Posted by & filed under Back Pain, Pain, Pregnancy, Women's Health.

Back pain, along with sciatica, rib pain or pelvic pain, is quite often seen as ‘part of the parcel’ in pregnancy. Due to hormonal changes associated with pregnancy, ligaments are getting softer which can put a strain on the joints of your lower back. The expanding uterus also moves your center of gravity and accentuates the arching of your back.
All this explains why as many as three quarter of women experience lower back pain at some stage in their pregnancy.
However, whilst this is a minor inconvenience for some women, for others it means a complete disruption to their life as they are struggling to walk, go up the stairs or have a much disrupted sleep.
NICE (The National Institute for health and Clinical Excellence) is already advising GPs to offer a course of 10 sessions of acupuncture as a first line treatment for persistent, non-specific low back pain.
 And research is now showing that acupuncture is also beneficial for back pain during pregnancy. A Brazilian study (2004) showed that ‘acupuncture seems to alleviate low back and pelvic pain during pregnancy, as well as to increase the capacity for some physical activities and to diminish the need for drugs, which is a great advantage during this period’.

6 Things you can do to relieve back pain:

  1. Have some acupuncture. Pregnant women seem to be reacting even better to acupuncture and nearly women I have treated for lower back pain during pregnancy have reported some improvements right from the first treatment.
  2. Take special care of your back. Don’t bend to pick up something.
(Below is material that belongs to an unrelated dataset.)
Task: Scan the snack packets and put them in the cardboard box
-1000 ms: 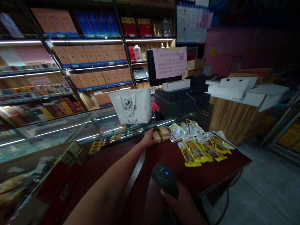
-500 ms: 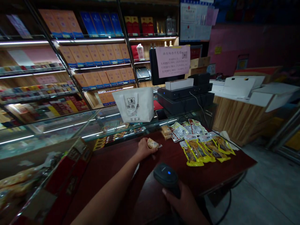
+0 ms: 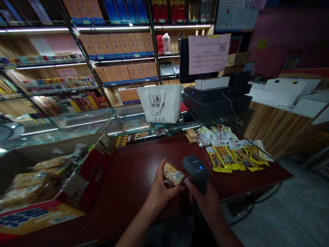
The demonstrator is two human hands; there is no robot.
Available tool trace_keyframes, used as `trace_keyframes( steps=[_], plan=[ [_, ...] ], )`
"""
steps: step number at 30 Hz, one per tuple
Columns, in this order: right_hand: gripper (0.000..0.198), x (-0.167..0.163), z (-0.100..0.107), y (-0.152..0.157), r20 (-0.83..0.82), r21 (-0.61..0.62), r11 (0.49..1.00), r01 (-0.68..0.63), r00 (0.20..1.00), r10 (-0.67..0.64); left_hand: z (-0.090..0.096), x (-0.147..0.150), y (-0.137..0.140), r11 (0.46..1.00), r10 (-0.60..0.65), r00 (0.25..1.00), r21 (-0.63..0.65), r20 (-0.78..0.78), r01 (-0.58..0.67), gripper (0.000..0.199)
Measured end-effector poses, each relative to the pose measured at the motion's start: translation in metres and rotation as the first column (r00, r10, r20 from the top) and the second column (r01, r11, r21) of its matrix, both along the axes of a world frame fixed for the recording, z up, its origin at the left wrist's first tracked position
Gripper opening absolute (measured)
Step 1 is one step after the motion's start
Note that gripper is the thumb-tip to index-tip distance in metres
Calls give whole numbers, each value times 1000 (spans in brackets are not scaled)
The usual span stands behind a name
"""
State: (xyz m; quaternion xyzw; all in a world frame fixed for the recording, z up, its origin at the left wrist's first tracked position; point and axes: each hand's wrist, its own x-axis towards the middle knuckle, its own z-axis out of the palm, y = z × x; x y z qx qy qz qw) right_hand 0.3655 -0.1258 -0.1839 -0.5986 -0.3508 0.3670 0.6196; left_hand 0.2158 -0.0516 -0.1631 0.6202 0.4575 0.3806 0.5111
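In my left hand [image 3: 164, 190] is a small snack in a clear wrapper [image 3: 173, 174], with a white barcode label facing up. My right hand [image 3: 205, 202] is wrapped round the handle of a dark barcode scanner [image 3: 196, 169], whose blue light is lit. The scanner's head is just right of the snack, and my right fingertips are at the wrapper's right end. Both hands are above the dark red tabletop [image 3: 133, 168]. Beyond them lie yellow-edged snack packets [image 3: 228, 157], white-and-green packets [image 3: 205, 135] and small tan packs [image 3: 191, 134].
At the left stands an open carton [image 3: 84, 175] holding several wrapped snacks [image 3: 28, 185]. A white tote bag [image 3: 161, 104] is on the glass display counter [image 3: 123, 118]. The monitor with a pink notice [image 3: 209, 55] stands above a black cash drawer [image 3: 218, 106]. Shelves with orange boxes [image 3: 115, 46] line the back.
My left hand has drawn the snack back toward me and turned its label up. My right hand has brought the scanner close beside it. The view has shifted left and down.
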Motion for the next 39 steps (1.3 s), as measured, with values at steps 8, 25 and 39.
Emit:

This includes being careful of any twisting movement, for example when helping a young child in and out of his car seat or avoiding carrying your 3 year old up the stairs
  3. Wear flat shoes. That seems to go without saying but good shoes can make all the difference.
  4. REST. A lot of women will find that their backache is getting worse as the day goes on, after a walk, doing too much or more than usual. Rest is crucial to recovery.
  5. Keep warm. In winter in particular, be sure that whatever you are doing, your lower back stays covered and protected. Don’t stand in wet swimming costume either.
  6. Try a massage but be sure that the person has been specifically trained in massage during pregnancy.

 

For more information about Sabine Acupuncture, click here.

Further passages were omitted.